● **Problem statement**
Your job is to print, exactly, the lines in the data below from the line with "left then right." through the line with "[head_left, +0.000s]", both included, and to omit any picture.

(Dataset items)
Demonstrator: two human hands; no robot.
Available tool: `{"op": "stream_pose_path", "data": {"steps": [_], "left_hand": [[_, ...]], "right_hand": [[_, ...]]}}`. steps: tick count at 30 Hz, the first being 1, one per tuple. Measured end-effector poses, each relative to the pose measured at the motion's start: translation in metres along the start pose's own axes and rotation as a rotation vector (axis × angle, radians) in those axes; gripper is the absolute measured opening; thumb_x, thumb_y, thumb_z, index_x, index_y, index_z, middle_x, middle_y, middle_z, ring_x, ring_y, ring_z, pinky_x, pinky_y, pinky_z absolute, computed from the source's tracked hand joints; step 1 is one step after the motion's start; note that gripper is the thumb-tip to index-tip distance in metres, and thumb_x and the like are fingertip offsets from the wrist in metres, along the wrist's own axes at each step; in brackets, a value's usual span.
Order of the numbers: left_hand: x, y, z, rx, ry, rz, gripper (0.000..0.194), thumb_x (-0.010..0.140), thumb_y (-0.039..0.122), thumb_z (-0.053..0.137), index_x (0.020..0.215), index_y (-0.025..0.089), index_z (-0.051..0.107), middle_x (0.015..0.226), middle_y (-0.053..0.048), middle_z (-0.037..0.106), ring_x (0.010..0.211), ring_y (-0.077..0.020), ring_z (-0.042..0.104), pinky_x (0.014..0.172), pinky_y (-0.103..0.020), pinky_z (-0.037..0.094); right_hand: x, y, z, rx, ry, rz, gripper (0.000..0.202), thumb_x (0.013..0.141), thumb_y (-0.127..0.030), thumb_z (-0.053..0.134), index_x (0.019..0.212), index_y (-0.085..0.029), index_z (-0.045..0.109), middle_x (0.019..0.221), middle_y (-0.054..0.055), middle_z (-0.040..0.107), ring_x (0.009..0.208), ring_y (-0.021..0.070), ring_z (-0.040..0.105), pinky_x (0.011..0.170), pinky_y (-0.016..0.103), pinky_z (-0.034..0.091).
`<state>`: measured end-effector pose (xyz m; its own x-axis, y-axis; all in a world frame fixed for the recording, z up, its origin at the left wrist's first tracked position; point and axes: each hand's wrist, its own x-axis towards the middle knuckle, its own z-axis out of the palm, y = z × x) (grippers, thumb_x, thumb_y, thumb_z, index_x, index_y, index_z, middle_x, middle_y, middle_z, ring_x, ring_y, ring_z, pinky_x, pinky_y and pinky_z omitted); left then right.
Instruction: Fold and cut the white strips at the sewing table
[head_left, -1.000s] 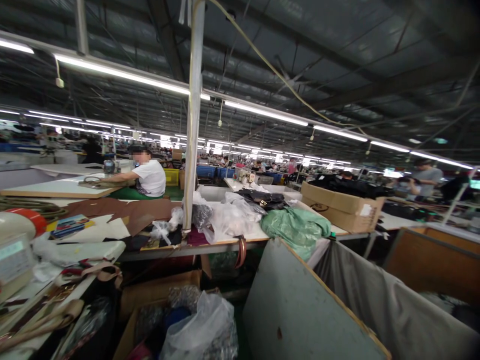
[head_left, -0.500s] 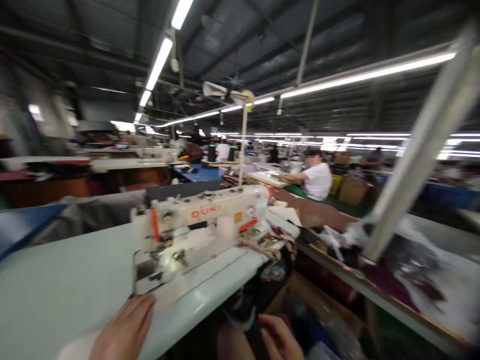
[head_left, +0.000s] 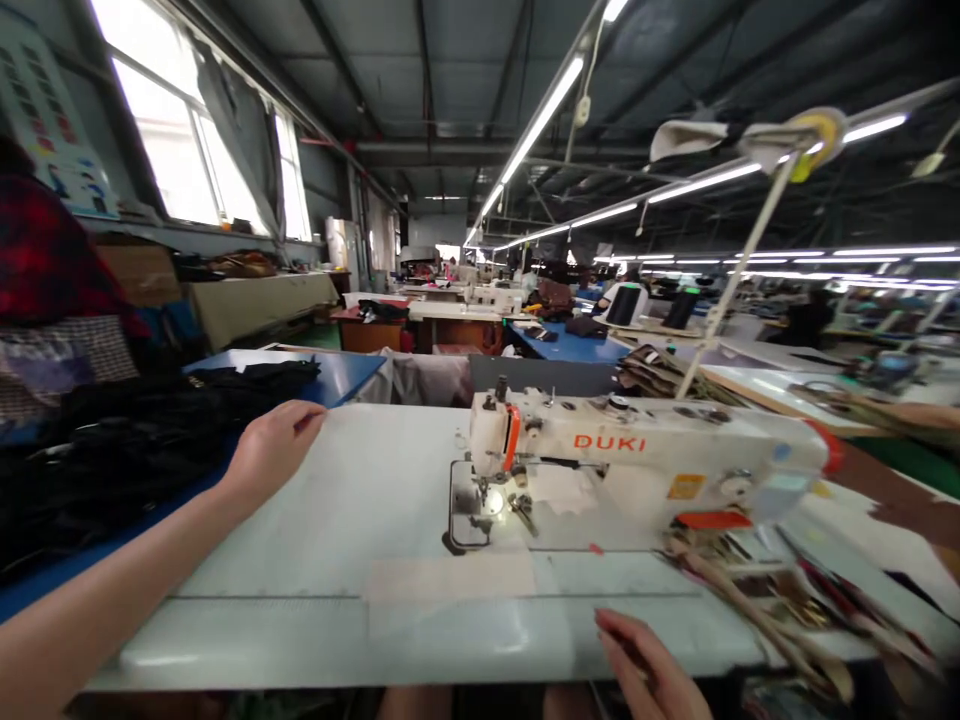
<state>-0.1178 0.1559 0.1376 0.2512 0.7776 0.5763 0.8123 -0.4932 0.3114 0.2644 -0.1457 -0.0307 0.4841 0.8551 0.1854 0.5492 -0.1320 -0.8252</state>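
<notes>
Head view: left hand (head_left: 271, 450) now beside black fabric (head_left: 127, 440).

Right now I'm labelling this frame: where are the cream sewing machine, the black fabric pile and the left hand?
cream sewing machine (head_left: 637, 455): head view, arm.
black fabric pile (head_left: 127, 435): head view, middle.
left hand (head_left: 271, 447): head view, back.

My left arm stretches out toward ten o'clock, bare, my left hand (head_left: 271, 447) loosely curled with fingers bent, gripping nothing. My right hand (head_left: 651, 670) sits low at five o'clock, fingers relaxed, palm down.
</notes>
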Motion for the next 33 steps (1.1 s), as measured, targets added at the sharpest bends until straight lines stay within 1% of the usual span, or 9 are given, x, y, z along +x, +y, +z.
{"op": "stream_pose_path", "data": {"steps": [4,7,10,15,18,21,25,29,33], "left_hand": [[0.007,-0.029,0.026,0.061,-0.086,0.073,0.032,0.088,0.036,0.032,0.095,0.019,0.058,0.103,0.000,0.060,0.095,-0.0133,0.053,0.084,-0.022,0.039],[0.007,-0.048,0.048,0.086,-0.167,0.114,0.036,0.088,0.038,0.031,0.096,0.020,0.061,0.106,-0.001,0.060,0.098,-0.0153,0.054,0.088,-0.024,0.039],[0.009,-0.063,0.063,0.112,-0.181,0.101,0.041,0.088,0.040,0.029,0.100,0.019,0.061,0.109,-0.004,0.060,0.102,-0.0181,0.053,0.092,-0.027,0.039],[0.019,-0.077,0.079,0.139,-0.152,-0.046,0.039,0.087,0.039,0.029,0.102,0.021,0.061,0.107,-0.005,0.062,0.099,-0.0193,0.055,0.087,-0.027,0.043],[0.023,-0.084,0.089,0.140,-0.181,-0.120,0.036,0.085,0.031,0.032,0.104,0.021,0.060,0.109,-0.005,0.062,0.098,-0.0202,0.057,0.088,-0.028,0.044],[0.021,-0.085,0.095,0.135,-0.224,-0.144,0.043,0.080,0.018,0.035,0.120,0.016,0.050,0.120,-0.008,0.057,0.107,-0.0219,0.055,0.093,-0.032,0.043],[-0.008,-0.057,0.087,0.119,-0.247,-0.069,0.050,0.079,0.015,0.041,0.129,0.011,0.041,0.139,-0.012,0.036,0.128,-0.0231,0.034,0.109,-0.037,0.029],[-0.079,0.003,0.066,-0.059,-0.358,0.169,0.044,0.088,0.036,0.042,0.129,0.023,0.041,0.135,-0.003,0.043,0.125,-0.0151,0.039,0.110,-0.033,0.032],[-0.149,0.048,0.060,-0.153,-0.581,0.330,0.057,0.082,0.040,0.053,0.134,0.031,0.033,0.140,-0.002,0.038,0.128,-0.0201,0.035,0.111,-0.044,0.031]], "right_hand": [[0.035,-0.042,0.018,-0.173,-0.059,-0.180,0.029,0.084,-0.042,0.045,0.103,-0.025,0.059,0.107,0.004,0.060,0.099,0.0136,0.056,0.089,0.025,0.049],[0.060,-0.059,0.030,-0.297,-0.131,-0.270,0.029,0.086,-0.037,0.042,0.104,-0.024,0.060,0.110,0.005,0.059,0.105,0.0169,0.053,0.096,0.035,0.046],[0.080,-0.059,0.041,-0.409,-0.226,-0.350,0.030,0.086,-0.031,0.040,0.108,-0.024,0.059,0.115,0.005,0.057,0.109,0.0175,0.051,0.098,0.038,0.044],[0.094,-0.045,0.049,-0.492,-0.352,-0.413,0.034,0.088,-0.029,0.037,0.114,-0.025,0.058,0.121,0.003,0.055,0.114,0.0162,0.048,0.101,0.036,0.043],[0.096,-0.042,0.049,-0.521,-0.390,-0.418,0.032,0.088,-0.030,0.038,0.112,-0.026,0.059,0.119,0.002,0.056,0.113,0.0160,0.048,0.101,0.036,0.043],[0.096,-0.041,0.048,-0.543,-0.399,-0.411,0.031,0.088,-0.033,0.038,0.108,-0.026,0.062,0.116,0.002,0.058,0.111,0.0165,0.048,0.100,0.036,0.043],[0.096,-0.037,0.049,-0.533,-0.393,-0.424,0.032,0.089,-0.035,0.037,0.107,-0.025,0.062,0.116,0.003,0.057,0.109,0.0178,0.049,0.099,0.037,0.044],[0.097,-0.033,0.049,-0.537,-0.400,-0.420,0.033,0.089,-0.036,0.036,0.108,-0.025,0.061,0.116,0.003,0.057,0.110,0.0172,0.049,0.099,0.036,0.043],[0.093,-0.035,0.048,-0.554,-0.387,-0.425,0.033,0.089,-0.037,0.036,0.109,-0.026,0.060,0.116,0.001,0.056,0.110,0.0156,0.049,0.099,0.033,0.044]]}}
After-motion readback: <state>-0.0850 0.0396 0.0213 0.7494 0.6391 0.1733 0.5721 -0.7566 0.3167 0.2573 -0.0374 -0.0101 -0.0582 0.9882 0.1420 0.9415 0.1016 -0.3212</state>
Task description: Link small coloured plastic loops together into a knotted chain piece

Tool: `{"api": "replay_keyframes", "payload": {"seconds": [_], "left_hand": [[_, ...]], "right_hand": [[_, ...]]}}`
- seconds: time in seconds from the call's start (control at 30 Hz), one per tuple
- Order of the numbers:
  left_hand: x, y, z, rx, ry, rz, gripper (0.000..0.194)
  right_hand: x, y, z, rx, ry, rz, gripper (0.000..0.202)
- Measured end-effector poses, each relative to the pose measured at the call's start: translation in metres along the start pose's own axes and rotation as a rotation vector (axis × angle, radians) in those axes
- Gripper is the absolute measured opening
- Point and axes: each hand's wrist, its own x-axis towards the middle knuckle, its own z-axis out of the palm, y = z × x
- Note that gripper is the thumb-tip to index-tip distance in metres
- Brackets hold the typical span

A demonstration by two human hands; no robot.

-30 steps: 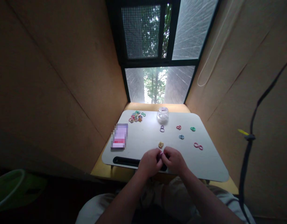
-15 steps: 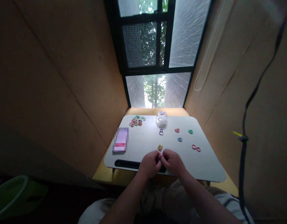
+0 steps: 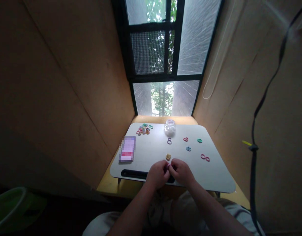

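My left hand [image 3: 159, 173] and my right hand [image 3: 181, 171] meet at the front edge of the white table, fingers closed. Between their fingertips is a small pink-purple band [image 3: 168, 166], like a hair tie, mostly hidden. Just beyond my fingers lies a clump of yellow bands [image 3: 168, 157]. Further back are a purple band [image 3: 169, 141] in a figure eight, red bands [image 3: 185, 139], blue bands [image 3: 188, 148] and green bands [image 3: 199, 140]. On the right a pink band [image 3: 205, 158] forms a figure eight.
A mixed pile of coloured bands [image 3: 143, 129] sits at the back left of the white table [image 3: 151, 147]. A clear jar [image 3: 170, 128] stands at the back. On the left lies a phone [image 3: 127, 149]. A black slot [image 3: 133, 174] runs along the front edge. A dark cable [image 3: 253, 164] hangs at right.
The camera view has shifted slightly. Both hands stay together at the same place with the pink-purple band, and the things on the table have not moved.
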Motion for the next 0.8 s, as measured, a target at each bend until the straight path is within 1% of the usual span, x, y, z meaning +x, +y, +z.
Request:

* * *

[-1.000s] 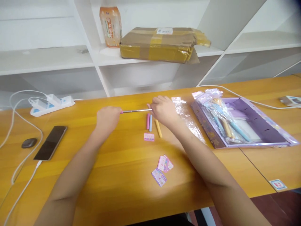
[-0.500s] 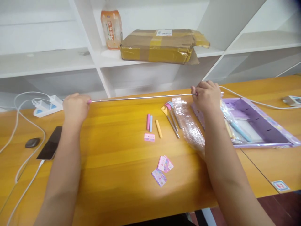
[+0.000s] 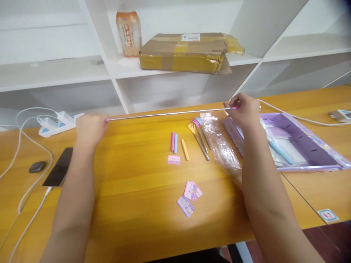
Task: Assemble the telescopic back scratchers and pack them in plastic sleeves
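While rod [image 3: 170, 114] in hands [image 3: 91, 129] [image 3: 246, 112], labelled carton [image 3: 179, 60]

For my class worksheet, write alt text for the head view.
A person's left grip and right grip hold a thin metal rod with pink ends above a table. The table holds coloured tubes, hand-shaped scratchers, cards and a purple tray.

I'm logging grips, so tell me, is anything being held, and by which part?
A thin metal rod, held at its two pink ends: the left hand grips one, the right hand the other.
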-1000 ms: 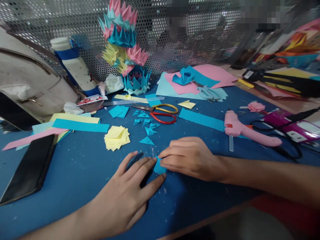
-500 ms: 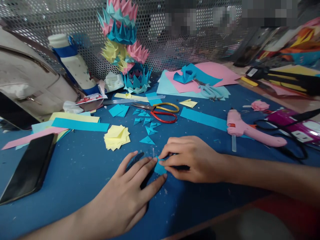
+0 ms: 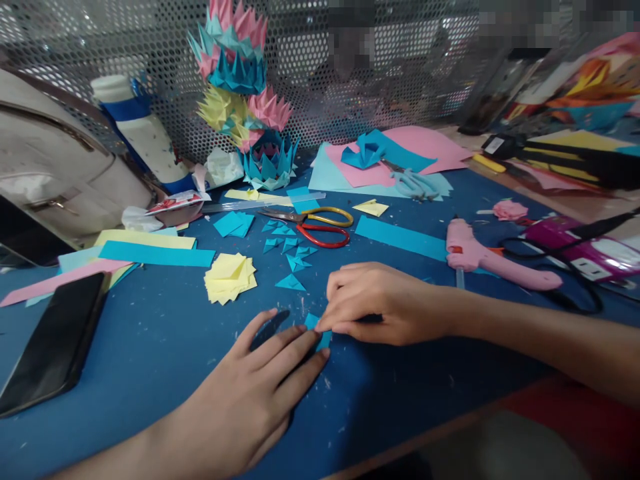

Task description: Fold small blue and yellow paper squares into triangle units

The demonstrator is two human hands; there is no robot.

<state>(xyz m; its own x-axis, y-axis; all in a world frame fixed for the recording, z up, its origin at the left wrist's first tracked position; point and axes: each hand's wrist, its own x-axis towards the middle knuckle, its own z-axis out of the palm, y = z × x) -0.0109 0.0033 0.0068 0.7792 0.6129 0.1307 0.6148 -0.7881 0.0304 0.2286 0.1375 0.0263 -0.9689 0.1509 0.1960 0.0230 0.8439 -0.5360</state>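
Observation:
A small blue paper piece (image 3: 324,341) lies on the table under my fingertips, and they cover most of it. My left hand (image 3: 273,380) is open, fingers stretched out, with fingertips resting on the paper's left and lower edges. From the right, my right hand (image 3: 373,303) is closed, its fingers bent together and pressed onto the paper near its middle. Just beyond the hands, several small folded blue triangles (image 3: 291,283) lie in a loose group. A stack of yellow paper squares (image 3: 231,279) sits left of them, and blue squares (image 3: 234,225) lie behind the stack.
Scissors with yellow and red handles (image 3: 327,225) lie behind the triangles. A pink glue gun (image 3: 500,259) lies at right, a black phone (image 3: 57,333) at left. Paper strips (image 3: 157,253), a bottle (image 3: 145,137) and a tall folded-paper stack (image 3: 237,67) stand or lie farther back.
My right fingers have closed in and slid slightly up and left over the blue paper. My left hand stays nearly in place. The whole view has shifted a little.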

● **Exercise output**
`<state>`: measured end-effector pose (xyz m; its own x-axis, y-axis; all in a world frame fixed for the recording, z up, its origin at the left wrist's first tracked position; point and axes: each hand's wrist, its own x-axis towards the middle knuckle, its own z-axis out of the palm, y = z × x) (grippers, thumb_x, thumb_y, thumb_z, index_x, index_y, index_z, middle_x, middle_y, middle_z, ring_x, ring_y, ring_z, pinky_x, pinky_y and pinky_z omitted); left then right.
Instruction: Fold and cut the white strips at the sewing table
[head_left, -1.000s] 
[head_left, -0.500s] 
[head_left, +0.000s] 

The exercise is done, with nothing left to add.